The low volumetric energy density of pressurised hydrogen, about one-eighth that of jet kerosene even at pressures of around 700 bar, means that cryogenic hydrogen (hydrogen cooled to below -250°C such that it becomes a liquid and increases its energy density to around one quarter that of kerosene) is likely more practical for longer-distance flights and is preferred by existing programmes. This calls for new aircraft design with fuel tanks potentially located in the fuselage rather than in wings to meet flying range requirements, which would reduce the space available for passengers.
Aircraft designs that use hydrogen as a direct combustion fuel are currently not being tested in aircraft operations, although tests of jet engines that combust hydrogen have been conducted, and Airbus is targeting a test of hydrogen combustion in its aircraft in the near future.
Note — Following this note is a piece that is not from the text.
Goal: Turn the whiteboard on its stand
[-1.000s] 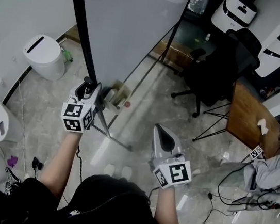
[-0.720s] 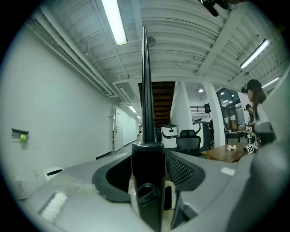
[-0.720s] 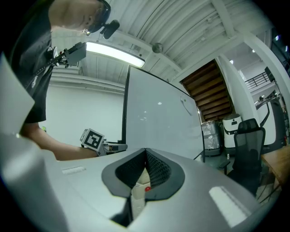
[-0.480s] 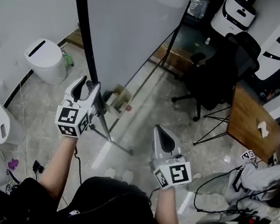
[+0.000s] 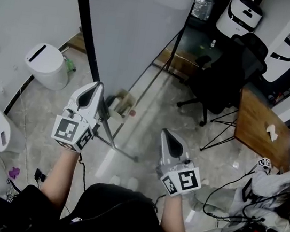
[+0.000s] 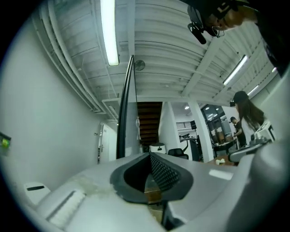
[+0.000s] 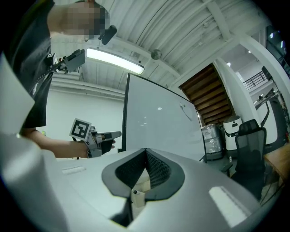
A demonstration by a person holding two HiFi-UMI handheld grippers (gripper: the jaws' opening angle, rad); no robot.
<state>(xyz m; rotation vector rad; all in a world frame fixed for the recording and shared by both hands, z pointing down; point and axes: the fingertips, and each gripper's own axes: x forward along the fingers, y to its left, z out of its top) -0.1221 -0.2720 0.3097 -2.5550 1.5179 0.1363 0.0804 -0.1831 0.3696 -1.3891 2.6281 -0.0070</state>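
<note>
The tall white whiteboard with a black frame (image 5: 131, 24) stands upright on its thin metal stand (image 5: 120, 147), straight ahead of the person. Its long black near edge (image 5: 85, 28) runs top to bottom. The left gripper (image 5: 96, 86) sits just beside that edge, tips pointing at it. Its jaws have just snapped together with nothing between them, and the edge rises clear beyond the closed tips in the left gripper view (image 6: 122, 118). The right gripper (image 5: 165, 133) hangs lower and well apart from the board, its jaws closed and empty too. The left looks the nearer hand for swinging the panel round.
</note>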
Hydrogen aircraft are at an early development stage and commercial application in small regional jets is only expected in the 2030s, at the earliest. An early application of hydrogen in aircraft will be in auxiliary power units (APU) for non-propulsion applications such as lighting, HVAC, or cabin pressurisation.

Relevance for Net Zero

Aircraft powered by hydrogen combusted in jet engines could achieve flights of around 3 500- 4 000 km, opening up about flight lengths that represent more than half of current commercial aviation fuel demand to the potential emergence of hydrogen as a new energy carrier and providing an alternative to biojet and synthetic kerosene (Sustainable Aviation Fuels), enabling the aviation industry to dramatically reduce the lifecycle GHG emissions of their operations (assuming that the hydrogen itself can be produced with zero or very low lifecycle GHG emissions).